* **What is required**:
The listing is to be duplicated in full, exactly as written.

"""

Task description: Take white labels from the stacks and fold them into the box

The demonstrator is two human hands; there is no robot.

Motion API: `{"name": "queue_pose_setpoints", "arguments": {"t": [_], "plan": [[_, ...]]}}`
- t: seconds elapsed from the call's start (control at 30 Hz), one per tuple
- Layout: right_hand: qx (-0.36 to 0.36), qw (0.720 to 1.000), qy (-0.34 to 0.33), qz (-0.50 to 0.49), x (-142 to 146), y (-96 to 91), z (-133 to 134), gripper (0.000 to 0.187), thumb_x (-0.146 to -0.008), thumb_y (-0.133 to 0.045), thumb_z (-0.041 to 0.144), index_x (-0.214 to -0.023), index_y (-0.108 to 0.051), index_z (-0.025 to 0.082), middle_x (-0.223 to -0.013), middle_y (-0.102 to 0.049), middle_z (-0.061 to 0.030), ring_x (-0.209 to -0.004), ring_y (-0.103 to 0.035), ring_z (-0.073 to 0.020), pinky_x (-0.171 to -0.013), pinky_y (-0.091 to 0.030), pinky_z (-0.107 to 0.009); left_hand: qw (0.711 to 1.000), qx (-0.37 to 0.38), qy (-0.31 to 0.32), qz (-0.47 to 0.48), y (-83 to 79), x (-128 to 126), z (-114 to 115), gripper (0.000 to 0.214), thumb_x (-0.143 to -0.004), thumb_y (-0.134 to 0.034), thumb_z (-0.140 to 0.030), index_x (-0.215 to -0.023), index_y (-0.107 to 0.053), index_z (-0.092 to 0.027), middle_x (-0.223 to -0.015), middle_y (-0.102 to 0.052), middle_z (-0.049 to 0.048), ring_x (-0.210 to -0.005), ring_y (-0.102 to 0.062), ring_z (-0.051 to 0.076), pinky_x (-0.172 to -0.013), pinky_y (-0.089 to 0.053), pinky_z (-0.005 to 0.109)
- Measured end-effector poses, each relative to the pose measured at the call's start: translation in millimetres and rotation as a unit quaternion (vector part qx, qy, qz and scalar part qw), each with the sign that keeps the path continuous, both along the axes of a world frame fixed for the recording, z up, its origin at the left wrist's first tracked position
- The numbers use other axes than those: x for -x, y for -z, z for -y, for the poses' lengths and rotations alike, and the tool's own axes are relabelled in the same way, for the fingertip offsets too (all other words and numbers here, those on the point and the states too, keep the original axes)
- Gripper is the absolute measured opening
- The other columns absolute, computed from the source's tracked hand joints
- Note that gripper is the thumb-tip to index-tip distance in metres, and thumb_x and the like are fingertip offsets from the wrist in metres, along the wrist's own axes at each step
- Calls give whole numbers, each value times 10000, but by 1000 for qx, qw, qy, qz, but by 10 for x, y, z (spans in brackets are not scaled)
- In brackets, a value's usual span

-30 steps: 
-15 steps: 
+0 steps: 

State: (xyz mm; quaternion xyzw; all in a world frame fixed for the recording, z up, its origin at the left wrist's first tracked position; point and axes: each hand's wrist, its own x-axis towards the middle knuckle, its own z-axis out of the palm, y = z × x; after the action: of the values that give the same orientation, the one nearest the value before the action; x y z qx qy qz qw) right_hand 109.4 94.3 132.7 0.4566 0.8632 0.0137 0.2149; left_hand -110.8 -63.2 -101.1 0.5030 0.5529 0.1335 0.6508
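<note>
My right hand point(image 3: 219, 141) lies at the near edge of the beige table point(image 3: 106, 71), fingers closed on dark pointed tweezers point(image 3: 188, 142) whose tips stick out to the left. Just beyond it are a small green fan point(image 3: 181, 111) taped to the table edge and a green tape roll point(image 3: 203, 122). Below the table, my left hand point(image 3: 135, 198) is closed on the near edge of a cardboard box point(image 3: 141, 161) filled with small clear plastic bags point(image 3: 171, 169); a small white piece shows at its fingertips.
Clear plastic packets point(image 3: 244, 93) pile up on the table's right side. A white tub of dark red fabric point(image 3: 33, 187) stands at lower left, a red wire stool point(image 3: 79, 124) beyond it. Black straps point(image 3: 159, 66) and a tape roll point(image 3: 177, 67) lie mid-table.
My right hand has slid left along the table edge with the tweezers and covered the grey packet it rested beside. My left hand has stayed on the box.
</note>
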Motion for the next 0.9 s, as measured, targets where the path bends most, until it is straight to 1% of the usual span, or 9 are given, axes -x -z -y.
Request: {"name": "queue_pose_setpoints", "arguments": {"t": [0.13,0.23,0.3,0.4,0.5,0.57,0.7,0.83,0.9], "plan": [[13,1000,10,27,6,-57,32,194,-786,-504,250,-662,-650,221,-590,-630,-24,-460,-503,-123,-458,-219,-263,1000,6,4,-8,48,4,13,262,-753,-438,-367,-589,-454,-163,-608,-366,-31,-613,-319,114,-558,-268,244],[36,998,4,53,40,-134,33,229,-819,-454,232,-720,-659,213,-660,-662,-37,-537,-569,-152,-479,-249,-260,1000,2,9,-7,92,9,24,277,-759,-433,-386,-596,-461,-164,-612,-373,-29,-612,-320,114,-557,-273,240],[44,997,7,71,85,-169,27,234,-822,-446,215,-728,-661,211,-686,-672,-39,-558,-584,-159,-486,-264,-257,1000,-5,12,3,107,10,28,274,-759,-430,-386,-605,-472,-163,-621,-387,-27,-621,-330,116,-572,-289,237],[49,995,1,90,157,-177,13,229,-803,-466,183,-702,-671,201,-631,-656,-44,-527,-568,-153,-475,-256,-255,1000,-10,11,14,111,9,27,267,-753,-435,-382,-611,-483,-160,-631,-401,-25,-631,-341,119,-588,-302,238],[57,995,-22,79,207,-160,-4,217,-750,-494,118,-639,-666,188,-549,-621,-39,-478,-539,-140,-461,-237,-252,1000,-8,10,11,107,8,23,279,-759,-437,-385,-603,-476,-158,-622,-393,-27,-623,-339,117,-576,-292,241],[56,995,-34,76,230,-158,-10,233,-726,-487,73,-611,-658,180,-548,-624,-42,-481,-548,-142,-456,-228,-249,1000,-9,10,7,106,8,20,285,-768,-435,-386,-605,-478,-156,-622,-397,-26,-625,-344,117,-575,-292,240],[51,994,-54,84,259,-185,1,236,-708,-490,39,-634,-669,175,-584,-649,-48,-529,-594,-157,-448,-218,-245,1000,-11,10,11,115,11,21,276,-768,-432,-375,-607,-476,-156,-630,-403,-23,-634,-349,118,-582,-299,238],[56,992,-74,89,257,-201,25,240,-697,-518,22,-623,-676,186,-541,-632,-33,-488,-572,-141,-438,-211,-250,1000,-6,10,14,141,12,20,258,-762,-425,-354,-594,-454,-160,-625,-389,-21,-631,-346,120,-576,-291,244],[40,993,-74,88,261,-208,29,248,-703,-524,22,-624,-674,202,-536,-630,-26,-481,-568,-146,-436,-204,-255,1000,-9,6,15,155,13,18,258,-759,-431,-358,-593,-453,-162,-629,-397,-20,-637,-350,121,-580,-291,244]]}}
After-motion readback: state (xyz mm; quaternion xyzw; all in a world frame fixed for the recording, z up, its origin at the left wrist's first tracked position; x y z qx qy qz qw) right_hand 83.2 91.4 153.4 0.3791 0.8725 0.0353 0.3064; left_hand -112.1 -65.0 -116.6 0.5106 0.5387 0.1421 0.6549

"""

* **Output for this task**:
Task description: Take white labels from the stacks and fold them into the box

The demonstrator is two human hands; there is no robot.

Motion API: `{"name": "queue_pose_setpoints", "arguments": {"t": [_], "plan": [[_, ...]]}}`
- t: seconds elapsed from the call's start (control at 30 Hz), one per tuple
- Layout: right_hand: qx (-0.36 to 0.36), qw (0.720 to 1.000), qy (-0.34 to 0.33), qz (-0.50 to 0.49), x (-142 to 146), y (-96 to 91), z (-133 to 134), gripper (0.000 to 0.187), thumb_x (-0.146 to -0.008), thumb_y (-0.133 to 0.045), thumb_z (-0.041 to 0.144), index_x (-0.214 to -0.023), index_y (-0.108 to 0.051), index_z (-0.025 to 0.082), middle_x (-0.223 to -0.013), middle_y (-0.102 to 0.049), middle_z (-0.061 to 0.030), ring_x (-0.209 to -0.004), ring_y (-0.103 to 0.035), ring_z (-0.073 to 0.020), pinky_x (-0.171 to -0.013), pinky_y (-0.091 to 0.030), pinky_z (-0.107 to 0.009); left_hand: qw (0.711 to 1.000), qx (-0.37 to 0.38), qy (-0.31 to 0.32), qz (-0.47 to 0.48), y (-83 to 79), x (-128 to 126), z (-114 to 115), gripper (0.000 to 0.214), thumb_x (-0.143 to -0.004), thumb_y (-0.134 to 0.034), thumb_z (-0.140 to 0.030), index_x (-0.215 to -0.023), index_y (-0.107 to 0.053), index_z (-0.092 to 0.027), middle_x (-0.223 to -0.015), middle_y (-0.102 to 0.052), middle_z (-0.049 to 0.048), ring_x (-0.210 to -0.005), ring_y (-0.102 to 0.062), ring_z (-0.051 to 0.076), pinky_x (-0.172 to -0.013), pinky_y (-0.089 to 0.053), pinky_z (-0.005 to 0.109)
- Measured end-effector poses, each relative to the pose measured at the call's start: translation in millimetres and rotation as a unit quaternion (vector part qx, qy, qz and scalar part qw), each with the sign that keeps the path continuous, both along the axes of a world frame fixed for the recording, z up, its origin at the left wrist's first tracked position
- The numbers use other axes than those: x for -x, y for -z, z for -y, for the poses' lengths and rotations alike, and the tool's own axes are relabelled in the same way, for the fingertip offsets too (all other words and numbers here, those on the point and the states too, keep the original axes)
- Gripper is the absolute measured opening
- The other columns absolute, computed from the source's tracked hand joints
- Note that gripper is the thumb-tip to index-tip distance in metres, and thumb_x and the like are fingertip offsets from the wrist in metres, along the wrist's own axes at each step
- Calls give whole numbers, each value times 10000, but by 1000 for qx, qw, qy, qz, but by 10 for x, y, z (spans in brackets are not scaled)
- In brackets, a value's usual span

-30 steps: 
-15 steps: 
+0 steps: 

State: (xyz mm; quaternion xyzw; all in a world frame fixed for the recording, z up, its origin at the left wrist's first tracked position; point and axes: each hand's wrist, its own x-axis towards the middle knuckle, its own z-axis out of the palm, y = z × x; after the action: of the values that give the same orientation, the one nearest the value before the action; x y z qx qy qz qw) right_hand 109.4 94.3 132.7 0.4566 0.8632 0.0137 0.2149; left_hand -110.8 -63.2 -101.1 0.5030 0.5529 0.1335 0.6508
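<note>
My right hand point(image 3: 219, 141) lies at the near edge of the beige table point(image 3: 106, 71), fingers closed on dark pointed tweezers point(image 3: 188, 142) whose tips stick out to the left. Just beyond it are a small green fan point(image 3: 181, 111) taped to the table edge and a green tape roll point(image 3: 203, 122). Below the table, my left hand point(image 3: 135, 198) is closed on the near edge of a cardboard box point(image 3: 141, 161) filled with small clear plastic bags point(image 3: 171, 169); a small white piece shows at its fingertips.
Clear plastic packets point(image 3: 244, 93) pile up on the table's right side. A white tub of dark red fabric point(image 3: 33, 187) stands at lower left, a red wire stool point(image 3: 79, 124) beyond it. Black straps point(image 3: 159, 66) and a tape roll point(image 3: 177, 67) lie mid-table.
My right hand has slid left along the table edge with the tweezers and covered the grey packet it rested beside. My left hand has stayed on the box.
</note>
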Motion for the next 0.9 s, as measured, targets where the path bends most, until it is straight to 1% of the usual span, or 9 are given, axes -x -z -y.
Request: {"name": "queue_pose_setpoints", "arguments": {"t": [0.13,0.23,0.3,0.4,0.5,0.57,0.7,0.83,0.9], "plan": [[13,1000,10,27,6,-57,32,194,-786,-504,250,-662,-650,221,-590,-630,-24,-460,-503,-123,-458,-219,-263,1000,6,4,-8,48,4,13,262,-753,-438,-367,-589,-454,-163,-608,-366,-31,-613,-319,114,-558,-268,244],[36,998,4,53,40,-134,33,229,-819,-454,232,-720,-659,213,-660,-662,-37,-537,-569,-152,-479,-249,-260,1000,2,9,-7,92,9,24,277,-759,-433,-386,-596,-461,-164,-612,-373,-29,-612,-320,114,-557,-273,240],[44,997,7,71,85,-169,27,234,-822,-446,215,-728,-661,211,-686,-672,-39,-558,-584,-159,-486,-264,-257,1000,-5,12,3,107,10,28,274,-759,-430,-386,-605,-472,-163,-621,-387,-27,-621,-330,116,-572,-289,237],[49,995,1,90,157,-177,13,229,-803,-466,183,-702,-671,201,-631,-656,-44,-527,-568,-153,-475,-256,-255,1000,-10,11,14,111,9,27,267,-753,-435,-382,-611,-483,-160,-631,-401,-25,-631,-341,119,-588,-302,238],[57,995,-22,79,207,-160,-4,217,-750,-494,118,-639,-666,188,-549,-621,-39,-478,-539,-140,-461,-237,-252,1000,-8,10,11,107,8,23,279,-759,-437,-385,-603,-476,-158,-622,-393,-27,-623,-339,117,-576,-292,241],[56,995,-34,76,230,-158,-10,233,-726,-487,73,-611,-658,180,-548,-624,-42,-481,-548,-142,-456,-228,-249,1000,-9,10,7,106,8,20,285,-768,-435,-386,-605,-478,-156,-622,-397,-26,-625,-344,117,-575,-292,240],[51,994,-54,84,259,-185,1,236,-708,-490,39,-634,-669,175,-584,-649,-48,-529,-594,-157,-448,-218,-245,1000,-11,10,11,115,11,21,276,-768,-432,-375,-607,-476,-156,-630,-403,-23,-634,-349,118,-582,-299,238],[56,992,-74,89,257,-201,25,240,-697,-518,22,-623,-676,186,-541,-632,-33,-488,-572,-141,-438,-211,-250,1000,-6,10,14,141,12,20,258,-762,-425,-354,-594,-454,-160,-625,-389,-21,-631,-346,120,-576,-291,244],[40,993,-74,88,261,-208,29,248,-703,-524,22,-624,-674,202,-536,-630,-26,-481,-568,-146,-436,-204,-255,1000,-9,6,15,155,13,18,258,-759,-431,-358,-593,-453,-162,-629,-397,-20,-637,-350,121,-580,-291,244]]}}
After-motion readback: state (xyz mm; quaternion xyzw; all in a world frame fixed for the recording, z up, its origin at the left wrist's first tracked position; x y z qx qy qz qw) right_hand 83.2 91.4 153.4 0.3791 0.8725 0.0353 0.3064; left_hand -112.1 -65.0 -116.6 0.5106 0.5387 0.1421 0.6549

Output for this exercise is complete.